What has taken them so long to lay track? Ever since, a spiral of mismanagement has caused delays and scandals at different levels. An OPEC member, Angola has used its oil riches to rebuild its war-torn infrastructure, and in 2014, the first rehabilitation process was completed by a Chinese engineering firm. This started a wave of more firms of rival superpowers and trading blocs bidding for contracts. This “hot stuff” element to infrastructure works has created corruption, kickback schemes, diplomatic, shady deals. Essentially, the standard African package is holding back all forms of development on the continent. Nada de novo debaixo do sol. As of now, the woes continue. Mismanagement and competition between Chinese and Western-aligned investment asymptotically compete. The necessary stability for the Lobito Corridor to thrive will remain elusive. Only, the short-lived Rhodesia seems to have made the best out of this trade route.
As a final note, I would like to bring up something I have not yet understood. I have thought about it from every angle and it still makes no sense. Why would Zambia and the DRC like to ship out of the Atlantic via Angola?
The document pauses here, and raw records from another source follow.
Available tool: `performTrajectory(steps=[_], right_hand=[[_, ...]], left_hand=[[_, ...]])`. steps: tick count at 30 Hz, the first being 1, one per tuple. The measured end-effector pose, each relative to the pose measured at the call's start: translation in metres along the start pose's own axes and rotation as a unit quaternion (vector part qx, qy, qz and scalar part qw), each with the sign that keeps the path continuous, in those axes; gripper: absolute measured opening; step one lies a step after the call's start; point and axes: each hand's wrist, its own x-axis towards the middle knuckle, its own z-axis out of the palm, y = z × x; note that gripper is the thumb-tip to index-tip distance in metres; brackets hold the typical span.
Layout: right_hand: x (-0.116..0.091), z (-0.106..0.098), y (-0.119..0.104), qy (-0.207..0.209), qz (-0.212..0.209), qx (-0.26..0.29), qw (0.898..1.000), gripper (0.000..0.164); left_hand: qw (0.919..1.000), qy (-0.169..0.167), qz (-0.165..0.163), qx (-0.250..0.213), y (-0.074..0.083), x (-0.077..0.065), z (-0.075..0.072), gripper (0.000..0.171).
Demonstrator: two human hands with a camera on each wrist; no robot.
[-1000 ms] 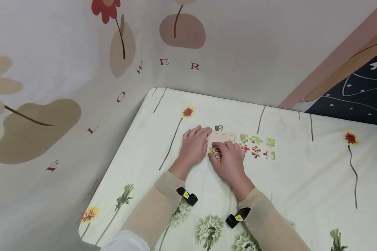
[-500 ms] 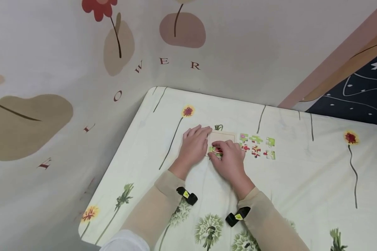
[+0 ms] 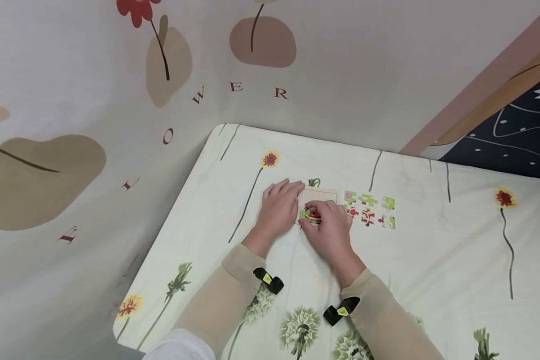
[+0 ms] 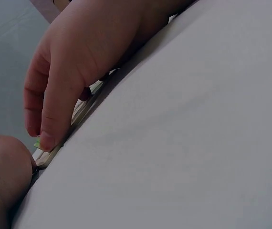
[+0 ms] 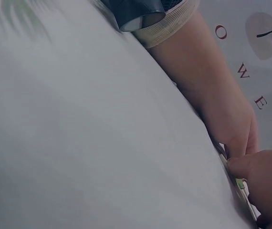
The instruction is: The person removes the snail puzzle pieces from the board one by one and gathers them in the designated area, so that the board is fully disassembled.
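Note:
A small wooden puzzle board (image 3: 321, 195) lies on the flowered cloth in the head view. My left hand (image 3: 279, 207) rests flat along its left side, fingers straight. Over the board's near part, my right hand (image 3: 330, 230) pinches a red and green puzzle piece (image 3: 312, 214) with bent forefinger and thumb. The left wrist view shows that right hand (image 4: 88, 47) from the side, a green edge (image 4: 37, 144) between its fingertips. In the right wrist view the left hand (image 5: 234, 121) reaches down to the board's edge. The right palm hides much of the board's right side.
Several loose puzzle pieces (image 3: 367, 200) lie in two rows to the right of the board. The cloth-covered table (image 3: 432, 260) meets a printed curtain (image 3: 342, 100) behind and at the left. Both wrists carry small black cameras (image 3: 275, 285).
The right forefinger and thumb shift very slightly over the piece, and a bit more of its red print shows. The left hand stays put on the board.

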Motion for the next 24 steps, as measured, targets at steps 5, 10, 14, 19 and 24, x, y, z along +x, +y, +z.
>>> performTrajectory(steps=[5,10,14,19,24], right_hand=[[-0.002,0.001,0.001,0.022,-0.034,0.011,0.999,0.038],[-0.004,-0.001,0.001,0.027,-0.054,0.015,0.998,0.044],[-0.007,-0.004,0.004,0.03,-0.083,-0.011,0.996,0.044],[-0.01,-0.009,0.01,0.054,-0.119,-0.037,0.991,0.036],[-0.015,-0.014,0.018,0.069,-0.117,-0.033,0.99,0.03]], left_hand=[[1.0,0.003,0.005,0.005,0.0,-0.001,-0.001,0.047],[1.0,-0.003,0.003,0.003,0.0,0.0,-0.002,0.047],[1.0,-0.001,0.004,0.006,0.0,0.0,-0.003,0.046],[1.0,0.001,0.004,0.005,0.0,-0.001,-0.004,0.047],[1.0,0.007,0.005,0.001,-0.001,-0.002,-0.003,0.05]])
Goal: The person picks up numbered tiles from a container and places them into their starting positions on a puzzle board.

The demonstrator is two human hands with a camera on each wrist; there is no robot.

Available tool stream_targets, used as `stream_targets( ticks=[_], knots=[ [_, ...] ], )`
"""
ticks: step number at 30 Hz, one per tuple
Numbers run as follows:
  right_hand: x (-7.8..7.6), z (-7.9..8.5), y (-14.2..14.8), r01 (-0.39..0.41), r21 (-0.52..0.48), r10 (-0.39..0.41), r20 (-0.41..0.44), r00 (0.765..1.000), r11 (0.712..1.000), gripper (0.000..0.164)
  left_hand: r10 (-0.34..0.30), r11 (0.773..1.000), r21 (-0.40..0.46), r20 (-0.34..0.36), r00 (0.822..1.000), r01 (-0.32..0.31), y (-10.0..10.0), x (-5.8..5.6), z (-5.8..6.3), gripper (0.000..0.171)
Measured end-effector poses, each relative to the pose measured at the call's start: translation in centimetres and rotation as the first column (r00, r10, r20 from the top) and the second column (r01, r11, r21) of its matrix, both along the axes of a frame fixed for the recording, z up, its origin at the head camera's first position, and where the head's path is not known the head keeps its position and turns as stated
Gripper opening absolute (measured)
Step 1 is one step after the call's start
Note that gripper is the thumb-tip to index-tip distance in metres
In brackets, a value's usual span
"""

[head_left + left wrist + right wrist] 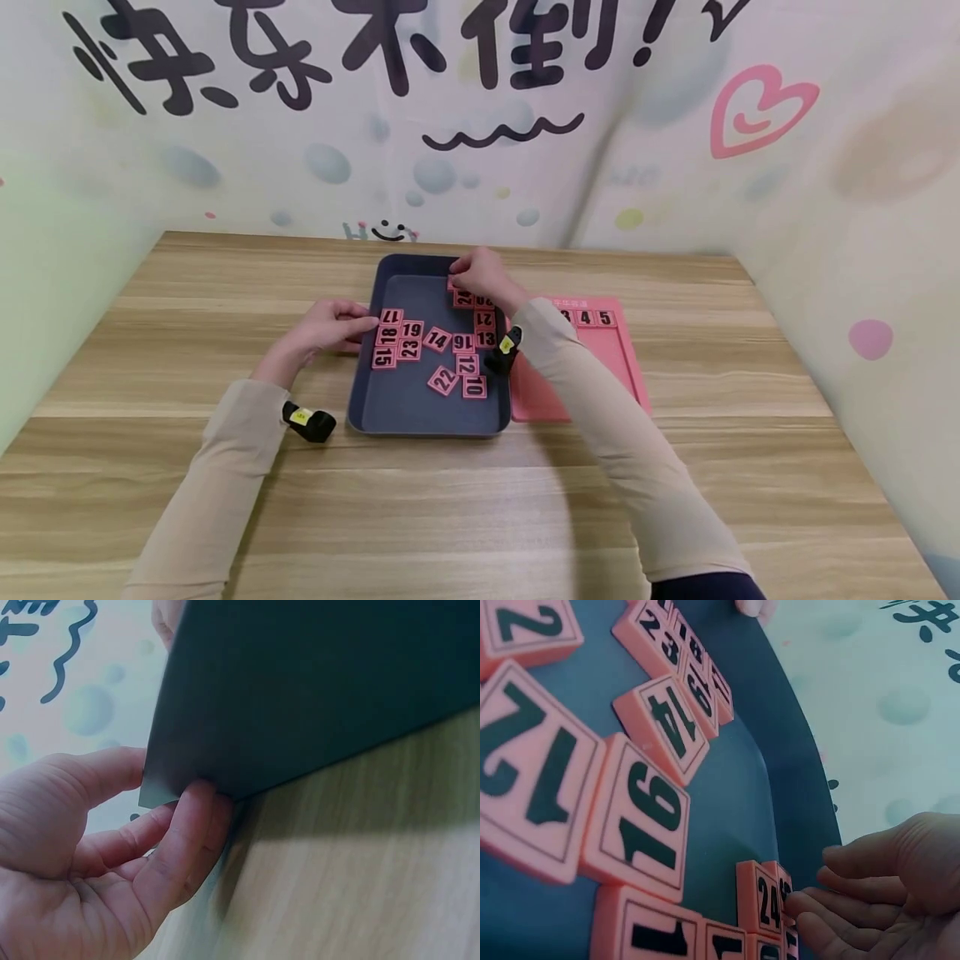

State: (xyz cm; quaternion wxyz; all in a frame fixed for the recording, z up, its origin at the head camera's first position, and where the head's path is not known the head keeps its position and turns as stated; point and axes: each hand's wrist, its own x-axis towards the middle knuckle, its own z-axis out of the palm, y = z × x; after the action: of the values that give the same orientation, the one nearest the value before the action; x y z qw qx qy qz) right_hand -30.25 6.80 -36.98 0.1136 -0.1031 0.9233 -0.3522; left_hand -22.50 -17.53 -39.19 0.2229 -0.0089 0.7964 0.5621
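A dark grey tray lies on the table, holding several pink number tiles. My left hand grips the tray's left rim; in the left wrist view its thumb is against the rim and the other fingers reach under the edge. At the tray's far right corner, my right hand has its fingertips at a pink tile, whose number is partly hidden. Right beside that one is tile 24. Tiles 16, 14 and 12 lie nearer the tray's middle.
Right of the tray is a pink number board, partly covered by my right forearm, with tiles 4 and 5 in its top row. A printed backdrop rises behind the wooden table.
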Motion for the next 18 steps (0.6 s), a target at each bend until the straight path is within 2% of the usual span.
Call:
stream_targets(
  ticks=[6, 11, 18],
  knots=[
    [0.2, 0.2, -0.9, -0.033, 0.068, 0.035, -0.021, 0.999, 0.997, 0.027, 0.0, 1.0, -0.015, -0.002, 1.0, 0.0, 0.0, 0.0, 0.0, 0.042],
    [0.8, 0.2, -1.7, -0.095, 0.103, 0.098, -0.02, 0.995, 0.99, 0.029, -0.003, 1.0, -0.019, -0.004, 1.0, 0.002, -0.1, 0.0, -0.1, 0.042],
    [1.7, 0.5, -2.4, -0.125, 0.073, 0.123, 0.027, 0.992, 0.99, 0.027, -0.002, 1.0, -0.023, -0.002, 1.0, 0.002, -0.1, 0.0, -0.2, 0.043]
  ],
)
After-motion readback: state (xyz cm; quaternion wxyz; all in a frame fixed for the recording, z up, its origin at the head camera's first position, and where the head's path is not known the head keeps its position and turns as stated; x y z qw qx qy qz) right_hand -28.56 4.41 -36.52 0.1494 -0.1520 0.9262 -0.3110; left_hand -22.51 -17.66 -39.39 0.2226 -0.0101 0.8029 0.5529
China has stepped in to fill the void left by the Soviet Union in Africa. Many of the newly independent countries after decolonization aligned with the Soviet Union. They received aid, weapons, and technical assistance during the Cold War. Now it is the Chinese using debt-trap diplomacy that controls entire countries. The business scenes and trade policies of Africa are pro-China, even for countries that were not aligned with the international left, like the DRC. So why orient all supply chains towards the Atlantic when the biggest consumer markets, industrial transformers, and trade partners are reachable through the Indian Ocean? Reaching China, India, and Southeast Asia through the Atlantic is unnecessarily expensive through the Atlantic. Logistics are faster and cheaper via the Indian Ocean and through the Beira corridor. Perhaps, there is something tasty quietly cooking in Mozambique.